# TASK TO COMPLETE
Keep the images out while you set down the data exactly.

# DATASET SECTION

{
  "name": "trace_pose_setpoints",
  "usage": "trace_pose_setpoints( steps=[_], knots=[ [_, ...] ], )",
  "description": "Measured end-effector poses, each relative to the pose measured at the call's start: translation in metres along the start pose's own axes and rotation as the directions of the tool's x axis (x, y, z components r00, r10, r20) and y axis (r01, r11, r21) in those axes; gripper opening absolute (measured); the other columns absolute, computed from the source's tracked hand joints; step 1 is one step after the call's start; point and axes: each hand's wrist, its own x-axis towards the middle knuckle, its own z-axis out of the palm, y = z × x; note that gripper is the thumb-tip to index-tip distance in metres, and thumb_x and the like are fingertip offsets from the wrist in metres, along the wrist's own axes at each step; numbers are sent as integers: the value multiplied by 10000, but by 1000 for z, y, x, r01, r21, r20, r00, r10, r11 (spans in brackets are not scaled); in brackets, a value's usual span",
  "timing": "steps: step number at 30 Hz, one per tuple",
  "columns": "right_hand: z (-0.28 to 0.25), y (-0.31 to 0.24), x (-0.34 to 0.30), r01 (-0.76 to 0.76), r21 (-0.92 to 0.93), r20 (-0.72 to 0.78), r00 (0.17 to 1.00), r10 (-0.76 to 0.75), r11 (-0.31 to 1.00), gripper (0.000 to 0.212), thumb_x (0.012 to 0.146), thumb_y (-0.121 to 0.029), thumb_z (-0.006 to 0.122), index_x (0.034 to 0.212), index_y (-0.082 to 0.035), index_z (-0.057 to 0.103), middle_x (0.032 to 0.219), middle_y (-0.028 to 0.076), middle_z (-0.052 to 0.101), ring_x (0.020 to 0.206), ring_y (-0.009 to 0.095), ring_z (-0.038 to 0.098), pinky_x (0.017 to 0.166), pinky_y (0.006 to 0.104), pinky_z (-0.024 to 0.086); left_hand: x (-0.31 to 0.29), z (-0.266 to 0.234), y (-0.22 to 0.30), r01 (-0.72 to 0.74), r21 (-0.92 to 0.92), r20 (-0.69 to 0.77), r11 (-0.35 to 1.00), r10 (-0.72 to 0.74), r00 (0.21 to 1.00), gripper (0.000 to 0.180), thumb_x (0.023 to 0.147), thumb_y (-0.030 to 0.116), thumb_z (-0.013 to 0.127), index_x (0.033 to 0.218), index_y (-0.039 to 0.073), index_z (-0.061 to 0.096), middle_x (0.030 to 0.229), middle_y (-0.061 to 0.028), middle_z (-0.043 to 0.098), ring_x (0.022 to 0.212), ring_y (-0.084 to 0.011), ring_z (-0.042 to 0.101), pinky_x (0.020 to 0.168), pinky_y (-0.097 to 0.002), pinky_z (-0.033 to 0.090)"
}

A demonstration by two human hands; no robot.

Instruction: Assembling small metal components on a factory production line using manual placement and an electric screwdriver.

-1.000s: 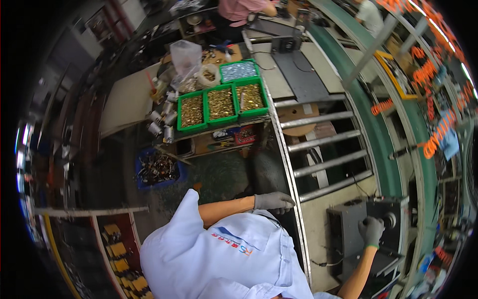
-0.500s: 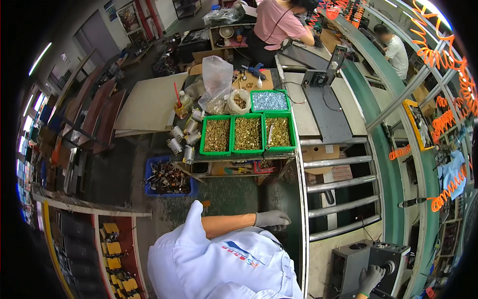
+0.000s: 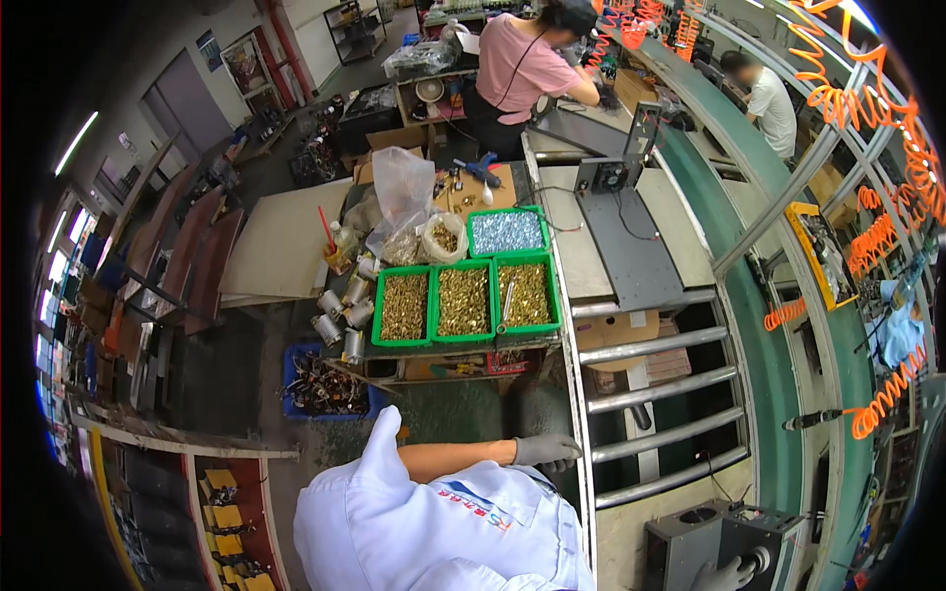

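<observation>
My left hand [image 3: 547, 451], in a grey glove, hangs in front of my body beside the white rail of the conveyor. Its fingers are curled together, and whatever may be in them is hidden. At the lower right, my right hand [image 3: 724, 575], also gloved in grey, has its fingers closed at a round silver part [image 3: 757, 559]. That part sits on the face of a dark grey metal box [image 3: 698, 542], which has a round opening on top. The picture's lower edge cuts off part of the right hand.
Green bins of brass-coloured screws [image 3: 463, 300] and a green bin of silver pieces [image 3: 507, 232] stand on the bench ahead. Several metal cylinders [image 3: 327, 329] lie beside them. Steel rollers [image 3: 665, 433] run right of the rail. Orange coiled hoses [image 3: 877, 419] hang right. A person [image 3: 522, 74] works beyond.
The bench and bins have shifted left and downward in view as my head moved. My left hand has come nearer the rail; my right hand sits lower in view, still at the silver part.
</observation>
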Motion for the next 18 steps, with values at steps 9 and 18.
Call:
trace_pose_setpoints(
  steps=[9, 18],
  knots=[
    [-4, -5, 12, -128, -147, 305, 937, 168, 981, 678, 766, -388, 733, 1367, -151, 526, 1544, 147, 295, 1413, 464, 253, 1011, 590, 462, 65, -2, 46, -8, 156, -26, 988, 12, 1000, 299, 967, 271, 569, 1123, 37, 669, 866, -26, 647, 693, -104, 593, 614, -254, 507],
    [-3, -29, 31, -276, -91, 314, 904, 291, 957, 779, 686, -75, 751, 1406, -97, 454, 1556, 152, 278, 1426, 393, 287, 1017, 457, 505, 116, -8, 78, 44, 137, 27, 990, -48, 998, 334, 984, 251, 541, 1203, 15, 628, 967, -62, 670, 770, -137, 655, 648, -287, 545]
  ],
)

# RESULT OF THE EXERCISE
{
  "name": "trace_pose_setpoints",
  "usage": "trace_pose_setpoints( steps=[_], knots=[ [_, ...] ], )",
  "description": "Measured end-effector poses, each relative to the pose measured at the call's start: translation in metres along the start pose's own axes and rotation as the directions of the tool's x axis (x, y, z components r00, r10, r20) and y axis (r01, r11, r21) in those axes; gripper opening absolute (measured); the other columns absolute, computed from the source's tracked hand joints; step 1 is one step after the call's start; point and axes: each hand's wrist, its own x-axis towards the middle knuckle, its own z-axis out of the palm, y = z × x; note that gripper is the thumb-tip to index-tip distance in metres, and thumb_x and the like are fingertip offsets from the wrist in metres, along the wrist's own axes at each step; numbers are sent as integers: the value multiplied by 10000, but by 1000 for z, y, x, r01, r21, r20, r00, r10, r11 (spans in brackets are not scaled); in brackets, a value's usual span",
  "timing": "steps: step number at 30 Hz, one per tuple",
  "columns": "right_hand: z (-0.28 to 0.25), y (-0.31 to 0.24), x (-0.34 to 0.30), r01 (-0.76 to 0.76), r21 (-0.92 to 0.93), r20 (-0.72 to 0.78), r00 (0.17 to 1.00), r10 (-0.76 to 0.75), r11 (-0.31 to 1.00), gripper (0.000 to 0.212), thumb_x (0.012 to 0.146), thumb_y (-0.121 to 0.029), thumb_z (-0.006 to 0.122), index_x (0.034 to 0.212), index_y (-0.082 to 0.035), index_z (-0.057 to 0.103), middle_x (0.032 to 0.219), middle_y (-0.028 to 0.076), middle_z (-0.052 to 0.101), ring_x (0.020 to 0.206), ring_y (-0.009 to 0.095), ring_z (-0.038 to 0.098), pinky_x (0.017 to 0.166), pinky_y (0.006 to 0.104), pinky_z (-0.024 to 0.086); left_hand: x (-0.31 to 0.29), z (-0.266 to 0.234), y (-0.22 to 0.30), r01 (-0.72 to 0.74), r21 (-0.92 to 0.92), r20 (-0.69 to 0.77), r11 (-0.35 to 1.00), r10 (-0.72 to 0.74), r00 (0.21 to 1.00), gripper (0.000 to 0.180), thumb_x (0.023 to 0.147), thumb_y (-0.030 to 0.116), thumb_z (-0.013 to 0.127), index_x (0.033 to 0.218), index_y (-0.039 to 0.073), index_z (-0.061 to 0.096), middle_x (0.030 to 0.229), middle_y (-0.061 to 0.028), middle_z (-0.043 to 0.098), ring_x (0.022 to 0.212), ring_y (-0.084 to 0.011), ring_z (-0.042 to 0.101), pinky_x (0.020 to 0.168), pinky_y (-0.097 to 0.002), pinky_z (-0.033 to 0.090)"
}

A demonstration by two human hands; no robot.

Instruction: Assembling small metal components on a factory production line using manual placement and an electric screwdriver.

-1.000s: 
-0.500s: 
+0.000s: 

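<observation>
My left hand [image 3: 547, 451], in a grey glove, hangs in front of my body beside the white rail of the conveyor. Its fingers are curled together, and whatever may be in them is hidden. At the lower right, my right hand [image 3: 724, 575], also gloved in grey, has its fingers closed at a round silver part [image 3: 757, 559]. That part sits on the face of a dark grey metal box [image 3: 698, 542], which has a round opening on top. The picture's lower edge cuts off part of the right hand.
Green bins of brass-coloured screws [image 3: 463, 300] and a green bin of silver pieces [image 3: 507, 232] stand on the bench ahead. Several metal cylinders [image 3: 327, 329] lie beside them. Steel rollers [image 3: 665, 433] run right of the rail. Orange coiled hoses [image 3: 877, 419] hang right. A person [image 3: 522, 74] works beyond.
The bench and bins have shifted left and downward in view as my head moved. My left hand has come nearer the rail; my right hand sits lower in view, still at the silver part.
</observation>
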Motion for the next 18 steps, with values at steps 9 and 18.
Call:
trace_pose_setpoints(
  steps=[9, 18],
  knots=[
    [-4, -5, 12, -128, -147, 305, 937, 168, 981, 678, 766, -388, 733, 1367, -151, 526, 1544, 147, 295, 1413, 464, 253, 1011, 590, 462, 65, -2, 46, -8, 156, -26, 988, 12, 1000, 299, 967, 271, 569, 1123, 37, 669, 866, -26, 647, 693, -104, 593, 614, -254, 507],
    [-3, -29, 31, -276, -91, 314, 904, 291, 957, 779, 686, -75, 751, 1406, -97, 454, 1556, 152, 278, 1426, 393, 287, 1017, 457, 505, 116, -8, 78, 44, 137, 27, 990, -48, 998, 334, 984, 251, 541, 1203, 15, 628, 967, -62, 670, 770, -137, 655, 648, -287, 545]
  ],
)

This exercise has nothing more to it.